# Doubly nonlinear evolution equations

In the first part of the thesis we consider doubly nonlinear history-dependent problems of the form $\partial_t[k \ast (b(v) - b(v_0))] - \text{div}~ a(x, \nabla v) = f$. The kernel $k$ satisfies certain assumptions which are, in particular, satisfied by $k(t)= \frac{t^{-\alpha}}{\Gamma(1-\alpha)}$, i.e., the case of fractional derivatives of order $\alpha \in (0,1)$ is included. We show existence of entropy solutions in the case of a nondecreasing $b$. An existence result in the case of a strictly increasing $b$ is used to get entropy solutions of approximate problems. Kruzhkov's method of doubling variables, a comparison principle and the diagonal principle are used to obtain a.e. convergence for approximate solutions. A uniqueness result has been shown in a previous work. The second part of the thesis deals with a doubly nonlinear evolution equation with multiplicative noise and we show existence and pathwise uniqueness of a strong solution. Using a semi-implicit time discretization we get approximate solutions with monotonicity arguments. We establish a-priori estimates for the approximate solutions and show tightness of the sequence of pushforward measures induced by the sequence of approximate solutions. As a consequence of the theorems of Prokhorov and Skorokhod we get a.s. convergence of a subsequence on a new probability space which allows to show the existence of martingale solutions. Pathwise uniqueness is obtained by an $L^1$-method. Using this result, we are able to show existence and uniqueness of strong solutions. Finally, in the third part of the thesis we consider a $p$-Laplace evolution problem with stochastic forcing on a bounded domain $D\subset\mathbb{R}^d$ with homogeneous Dirichlet boundary conditions for $1<p<\infty$. The additive noise term is given by a stochastic integral in the sense of Itô.
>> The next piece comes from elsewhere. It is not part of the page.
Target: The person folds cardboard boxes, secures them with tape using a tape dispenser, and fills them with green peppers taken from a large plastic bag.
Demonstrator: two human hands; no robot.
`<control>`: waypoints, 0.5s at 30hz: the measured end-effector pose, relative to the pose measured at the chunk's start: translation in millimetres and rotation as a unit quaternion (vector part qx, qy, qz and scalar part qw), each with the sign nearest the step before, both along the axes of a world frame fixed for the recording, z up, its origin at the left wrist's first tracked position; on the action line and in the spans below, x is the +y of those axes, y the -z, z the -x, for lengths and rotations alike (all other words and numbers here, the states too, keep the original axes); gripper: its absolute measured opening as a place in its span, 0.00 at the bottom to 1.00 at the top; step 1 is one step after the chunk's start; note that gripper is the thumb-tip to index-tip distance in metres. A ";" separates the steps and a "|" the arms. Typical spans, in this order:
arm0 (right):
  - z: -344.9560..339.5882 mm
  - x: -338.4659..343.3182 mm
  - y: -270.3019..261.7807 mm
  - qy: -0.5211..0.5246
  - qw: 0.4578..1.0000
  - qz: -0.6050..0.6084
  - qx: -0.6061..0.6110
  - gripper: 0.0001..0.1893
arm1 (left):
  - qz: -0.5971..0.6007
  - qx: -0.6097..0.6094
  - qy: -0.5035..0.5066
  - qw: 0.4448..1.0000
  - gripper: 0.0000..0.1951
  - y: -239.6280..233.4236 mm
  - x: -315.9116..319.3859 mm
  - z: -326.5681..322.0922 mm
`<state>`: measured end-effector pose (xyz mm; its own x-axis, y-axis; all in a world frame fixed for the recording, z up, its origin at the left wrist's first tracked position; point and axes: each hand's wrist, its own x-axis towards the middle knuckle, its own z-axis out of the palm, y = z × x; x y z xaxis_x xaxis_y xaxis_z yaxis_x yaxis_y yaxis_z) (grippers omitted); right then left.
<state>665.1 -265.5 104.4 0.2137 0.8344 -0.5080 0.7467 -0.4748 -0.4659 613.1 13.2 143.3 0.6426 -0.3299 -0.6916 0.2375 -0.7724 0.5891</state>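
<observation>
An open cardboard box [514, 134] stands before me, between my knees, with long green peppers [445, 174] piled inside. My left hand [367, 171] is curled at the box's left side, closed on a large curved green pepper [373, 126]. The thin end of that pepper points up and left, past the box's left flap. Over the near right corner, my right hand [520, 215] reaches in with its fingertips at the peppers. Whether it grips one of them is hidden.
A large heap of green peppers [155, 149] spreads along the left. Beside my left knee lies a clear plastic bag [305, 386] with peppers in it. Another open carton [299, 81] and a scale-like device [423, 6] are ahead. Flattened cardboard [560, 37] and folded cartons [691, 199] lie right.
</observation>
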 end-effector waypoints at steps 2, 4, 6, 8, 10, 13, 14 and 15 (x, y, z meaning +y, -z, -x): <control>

The technical difficulties arise from the merely integrable random initial data $u_0$ under consideration. Due to the poor regularity of the initial data, estimates in $W^{1,p}_0(D)$ are available with respect to truncations of the solution only and therefore well-posedness results have to be formulated in the sense of generalized solutions. We extend the notion of renormalized solution for this type of SPDEs, show well-posedness in this setting and study the Markov properties of solutions.